__What is required__: Using the data beneath this instruction, retype only the lines from the one that contains "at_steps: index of" down to the one that contains "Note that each", both included, exactly as they appear.

════════════════════

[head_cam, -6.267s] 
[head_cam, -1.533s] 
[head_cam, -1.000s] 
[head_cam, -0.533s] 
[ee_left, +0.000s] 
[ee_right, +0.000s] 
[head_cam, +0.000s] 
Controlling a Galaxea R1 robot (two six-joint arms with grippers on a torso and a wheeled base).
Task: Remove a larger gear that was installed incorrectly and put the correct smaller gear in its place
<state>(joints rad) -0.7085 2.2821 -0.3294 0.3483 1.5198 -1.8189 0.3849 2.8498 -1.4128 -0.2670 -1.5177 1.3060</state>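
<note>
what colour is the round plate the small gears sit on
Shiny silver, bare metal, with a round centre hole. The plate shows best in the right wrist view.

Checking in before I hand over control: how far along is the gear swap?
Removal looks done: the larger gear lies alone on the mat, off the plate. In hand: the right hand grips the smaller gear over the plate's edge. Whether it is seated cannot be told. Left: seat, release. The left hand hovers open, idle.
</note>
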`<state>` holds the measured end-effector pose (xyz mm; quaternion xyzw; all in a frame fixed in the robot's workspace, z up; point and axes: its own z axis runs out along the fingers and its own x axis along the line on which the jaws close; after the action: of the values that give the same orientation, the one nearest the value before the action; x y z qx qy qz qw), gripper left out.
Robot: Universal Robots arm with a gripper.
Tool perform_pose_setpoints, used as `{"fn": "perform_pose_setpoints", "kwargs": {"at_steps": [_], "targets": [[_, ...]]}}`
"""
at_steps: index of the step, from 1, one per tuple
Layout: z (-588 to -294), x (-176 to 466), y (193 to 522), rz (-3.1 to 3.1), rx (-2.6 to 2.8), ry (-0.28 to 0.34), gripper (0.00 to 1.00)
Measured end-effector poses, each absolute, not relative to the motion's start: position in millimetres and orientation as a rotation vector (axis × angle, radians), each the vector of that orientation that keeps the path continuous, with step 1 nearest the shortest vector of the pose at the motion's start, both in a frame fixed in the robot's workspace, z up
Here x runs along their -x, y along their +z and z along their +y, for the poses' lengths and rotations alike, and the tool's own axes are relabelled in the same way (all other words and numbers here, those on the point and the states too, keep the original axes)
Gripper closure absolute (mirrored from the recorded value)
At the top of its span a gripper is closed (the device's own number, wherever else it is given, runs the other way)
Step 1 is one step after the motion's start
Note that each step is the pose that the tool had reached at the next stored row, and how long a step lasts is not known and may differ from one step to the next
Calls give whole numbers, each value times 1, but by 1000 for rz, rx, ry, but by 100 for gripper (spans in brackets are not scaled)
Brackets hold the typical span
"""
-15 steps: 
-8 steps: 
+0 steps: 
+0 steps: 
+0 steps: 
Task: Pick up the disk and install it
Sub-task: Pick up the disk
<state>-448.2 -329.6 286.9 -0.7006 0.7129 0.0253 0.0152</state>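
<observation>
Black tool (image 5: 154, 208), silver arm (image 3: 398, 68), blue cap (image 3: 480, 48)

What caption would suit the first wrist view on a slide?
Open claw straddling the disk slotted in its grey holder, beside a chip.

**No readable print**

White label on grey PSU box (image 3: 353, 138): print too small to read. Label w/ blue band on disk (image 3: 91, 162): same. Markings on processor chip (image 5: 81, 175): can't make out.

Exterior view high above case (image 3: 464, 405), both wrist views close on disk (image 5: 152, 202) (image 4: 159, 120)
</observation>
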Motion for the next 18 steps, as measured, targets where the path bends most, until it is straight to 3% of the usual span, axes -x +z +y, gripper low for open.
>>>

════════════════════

__Exercise output__:
at_steps: index of the step, from 1, one per tuple
Layout: z (-588 to -294), x (-176 to 466), y (193 to 522), rz (-3.1 to 3.1), rx (-2.6 to 2.8), ry (-0.28 to 0.34), gripper (0.00 to 1.00)
Measured end-effector poses, each absolute, not relative to the motion's start: position in millimetres and orientation as a rotation vector (axis × angle, radians), each the vector of that orientation that keeps the path continuous, with step 1 nearest the shortest vector of the pose at the motion's start, both in a frame fixed in the robot's workspace, z up
Here x runs along their -x, y along their +z and z along their +y, for the poses' lengths and rotations alike, and the tool's own axes are relabelled in the same way (all other words and numbers here, those on the point and the states too, keep the original axes)
Gripper closure absolute (mirrored from the recorded value)
At the top of its span a gripper is closed (the device's own number, wherever else it is given, runs the other way)
Step 1 is one step after the motion's start
Note that each step is the pose that the tool had reached at the next stored row, and how long a step lasts is not known and may differ from one step to the next

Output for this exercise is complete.